CSL Spirit arriving in Halifax for the first time May 28, 2001.
The largest bulk carrier under the Canadian flag arrived in Halifax for a rare call today to take bunkers. CSL Spirit was a regular caller here for gypsum until 2011, but under the Bahamas flag. It was then transferred to the Canadian flag and sent to Sept-Iles, QC where it has operated ever since as a shuttle vessel. It picks up iron ore at Pointe Noire or Sept-Iles and ferries the cargo out to larger ships anchored in Sept-Iles Bay.
Using its 79m long telescoping conveyor boom, it fills up the larger ships at a rate of up to 6,000 tonnes per hour. It can take three or four shuttle trips to load the largest bulk carriers.
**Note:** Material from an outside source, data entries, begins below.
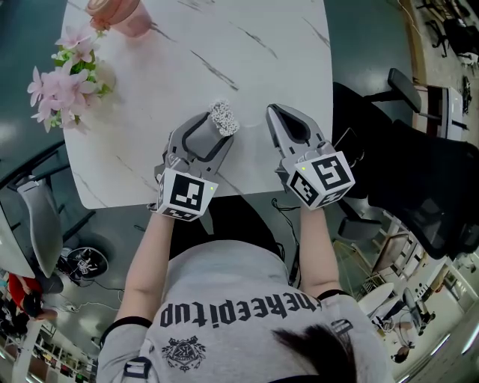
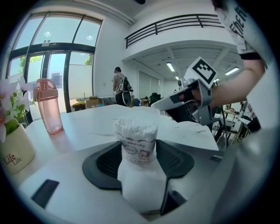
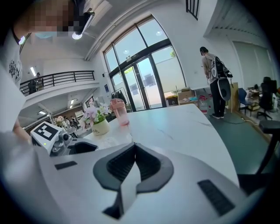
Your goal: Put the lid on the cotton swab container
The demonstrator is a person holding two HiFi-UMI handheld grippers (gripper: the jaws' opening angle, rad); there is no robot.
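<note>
The cotton swab container, a small clear tub packed with white swabs and open at the top, stands on the white marble table near its front edge. My left gripper is shut on it, with one dark pad against each side. My right gripper hovers just to the container's right with its jaws pressed together. A thin clear lid is pinched at their tips; it shows only as a fine edge in the right gripper view.
A pink drinking bottle and a pot of pink flowers stand at the table's far left. A black office chair is on the right beside the table. A person stands far off by the glass doors.
</note>
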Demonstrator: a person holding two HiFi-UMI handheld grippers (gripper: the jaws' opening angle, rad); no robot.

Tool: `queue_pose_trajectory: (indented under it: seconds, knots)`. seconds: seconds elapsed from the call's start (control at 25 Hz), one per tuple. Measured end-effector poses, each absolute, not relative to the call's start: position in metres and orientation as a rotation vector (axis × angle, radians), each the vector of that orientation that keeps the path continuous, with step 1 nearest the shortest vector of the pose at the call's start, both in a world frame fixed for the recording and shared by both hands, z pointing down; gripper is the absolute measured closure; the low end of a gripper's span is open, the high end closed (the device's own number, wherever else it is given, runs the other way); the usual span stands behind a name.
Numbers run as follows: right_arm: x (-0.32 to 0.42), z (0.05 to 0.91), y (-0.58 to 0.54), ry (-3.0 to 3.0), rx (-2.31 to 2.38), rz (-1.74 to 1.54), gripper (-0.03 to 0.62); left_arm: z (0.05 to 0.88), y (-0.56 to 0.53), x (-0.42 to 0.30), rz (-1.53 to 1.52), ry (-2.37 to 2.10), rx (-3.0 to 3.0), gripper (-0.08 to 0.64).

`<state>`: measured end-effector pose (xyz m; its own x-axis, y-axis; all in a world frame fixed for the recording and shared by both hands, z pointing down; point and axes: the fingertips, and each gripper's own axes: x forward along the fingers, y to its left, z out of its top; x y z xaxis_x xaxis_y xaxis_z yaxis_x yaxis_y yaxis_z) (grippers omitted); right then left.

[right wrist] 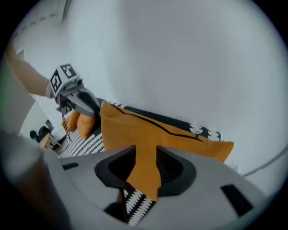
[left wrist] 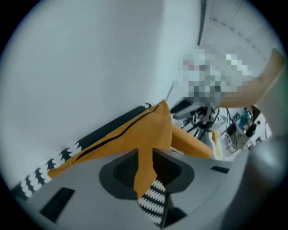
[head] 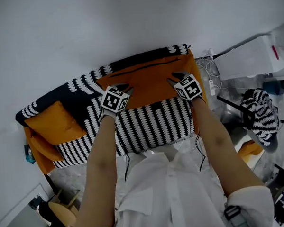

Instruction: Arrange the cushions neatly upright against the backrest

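— White wall (head: 104, 27) at the far side, with a black-and-white patterned sofa (head: 147, 127) pushed up to it. Where's the cushion (head: 150, 81)?
— On the right half of the seat. It's big and orange, and it stands leaning on the backrest (head: 85, 81) with its zip edge uppermost.
— What about the left hand-held gripper (head: 123, 88)?
— It's at the cushion's upper left corner. The jaws are spread, and a fold of orange cloth lies loose in the gap. Ribbed pad shows bare beside the cloth, so nothing is pinched.
— And the right hand-held gripper (head: 174, 77)?
— Much the same at the upper right corner: the jaws are parted, and the corner flap hangs between them unsqueezed.
— Anything else on the sofa?
— At the left end sit two small cushions (head: 54, 122), also orange, well apart from the big one. One leans into the corner and the other lies nearer, by the armrest.
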<state>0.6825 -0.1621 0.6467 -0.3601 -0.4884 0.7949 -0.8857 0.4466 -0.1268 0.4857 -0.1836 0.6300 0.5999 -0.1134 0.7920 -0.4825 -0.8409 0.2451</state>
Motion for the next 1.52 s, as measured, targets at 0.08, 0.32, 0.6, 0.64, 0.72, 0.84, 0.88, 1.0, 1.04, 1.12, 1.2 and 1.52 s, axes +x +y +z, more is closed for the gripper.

Construction of a new multi-user pier at Pointe-Noire was completed in October, with loader equipment due to be operational by this summer. It will allow Chinamax ships of 350,000 dwt to tie up and load directly. Added to that the closure of Cliff's Wabush/Bloom lake mine and the prospective sale of its assets in the area, CSL Spirit's services may no longer be required when the new pier starts up.
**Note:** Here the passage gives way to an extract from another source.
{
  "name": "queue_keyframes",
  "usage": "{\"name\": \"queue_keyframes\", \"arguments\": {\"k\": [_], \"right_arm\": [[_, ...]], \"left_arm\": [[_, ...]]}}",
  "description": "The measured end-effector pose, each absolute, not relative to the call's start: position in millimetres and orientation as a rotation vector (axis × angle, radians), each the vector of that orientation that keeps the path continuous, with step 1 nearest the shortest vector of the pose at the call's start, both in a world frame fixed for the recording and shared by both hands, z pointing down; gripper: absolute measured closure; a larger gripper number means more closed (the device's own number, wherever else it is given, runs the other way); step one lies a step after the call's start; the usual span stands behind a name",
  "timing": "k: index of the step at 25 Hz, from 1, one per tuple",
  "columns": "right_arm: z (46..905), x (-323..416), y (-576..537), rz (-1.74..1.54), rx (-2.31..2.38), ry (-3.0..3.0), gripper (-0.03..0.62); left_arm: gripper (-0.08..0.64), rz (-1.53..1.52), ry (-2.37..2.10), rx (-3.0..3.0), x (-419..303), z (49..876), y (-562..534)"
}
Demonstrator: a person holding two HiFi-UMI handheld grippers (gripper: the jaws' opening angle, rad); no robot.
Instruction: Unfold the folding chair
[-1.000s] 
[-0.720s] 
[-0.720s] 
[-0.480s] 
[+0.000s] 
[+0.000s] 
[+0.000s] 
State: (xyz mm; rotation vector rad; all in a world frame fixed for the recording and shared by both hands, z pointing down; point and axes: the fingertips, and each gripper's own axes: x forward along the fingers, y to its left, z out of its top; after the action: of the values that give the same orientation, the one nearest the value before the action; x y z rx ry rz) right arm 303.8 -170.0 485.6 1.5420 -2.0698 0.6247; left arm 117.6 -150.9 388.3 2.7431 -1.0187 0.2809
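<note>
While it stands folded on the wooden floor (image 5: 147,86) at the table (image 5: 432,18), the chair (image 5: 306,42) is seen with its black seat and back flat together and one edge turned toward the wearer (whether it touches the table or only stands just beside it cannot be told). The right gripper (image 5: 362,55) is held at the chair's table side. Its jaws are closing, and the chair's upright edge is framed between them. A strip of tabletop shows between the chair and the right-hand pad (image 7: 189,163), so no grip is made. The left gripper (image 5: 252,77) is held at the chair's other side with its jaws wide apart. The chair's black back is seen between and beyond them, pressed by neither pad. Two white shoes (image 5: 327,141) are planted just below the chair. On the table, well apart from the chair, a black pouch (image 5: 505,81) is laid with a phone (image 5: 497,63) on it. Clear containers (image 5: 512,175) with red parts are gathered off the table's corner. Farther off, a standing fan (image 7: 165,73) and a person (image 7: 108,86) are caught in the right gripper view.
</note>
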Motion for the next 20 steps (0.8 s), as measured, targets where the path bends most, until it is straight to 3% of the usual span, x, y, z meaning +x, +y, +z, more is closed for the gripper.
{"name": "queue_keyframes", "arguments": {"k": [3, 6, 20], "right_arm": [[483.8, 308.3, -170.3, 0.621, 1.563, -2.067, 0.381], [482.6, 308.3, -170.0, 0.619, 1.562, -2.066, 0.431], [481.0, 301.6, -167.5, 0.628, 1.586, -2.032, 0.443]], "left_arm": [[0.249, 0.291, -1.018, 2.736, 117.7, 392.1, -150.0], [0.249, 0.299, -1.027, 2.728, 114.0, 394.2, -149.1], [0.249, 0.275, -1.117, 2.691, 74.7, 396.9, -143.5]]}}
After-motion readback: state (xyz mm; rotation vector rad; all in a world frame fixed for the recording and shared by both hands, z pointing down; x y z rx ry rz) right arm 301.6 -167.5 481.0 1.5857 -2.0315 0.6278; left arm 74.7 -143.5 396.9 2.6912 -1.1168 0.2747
But demands by Alderon's new Kami mine and Rio Tinto's mine and even the Iron Ore Company of Canada to use larger ships mean that I may be premature in my suggestion.
CSL Spirit has been shown on these pages several times before.
http://shipfax.blogspot.ca/2011/11/csl-spirit-soon-to-be-canadian.html
http://shipfax.blogspot.ca/2011/12/basin-doings.html
http://shipfax.blogspot.ca/2012/01/spruceglen-going-red-csl-spirit-getting.html
CSL Spirit was built by Jiangnan Shipyard in China in 2000. It measures 41,428 grt and 70,018 dwt.
My favorite photo of CSL Spirit, thanks to a co-operative gull, December 20, 2011.
CSL Spirit with Algoma Dartmouth alongside in anchorage number 1. The ship has cargo aboard, which must be iron ore. It has also accumulated a lot of frozen spray on deck on its trip from Sept-Iles.
The CCG/DFO boat Sigma T. makes its way back in to BIO after doing water sampling off Chebucto Head.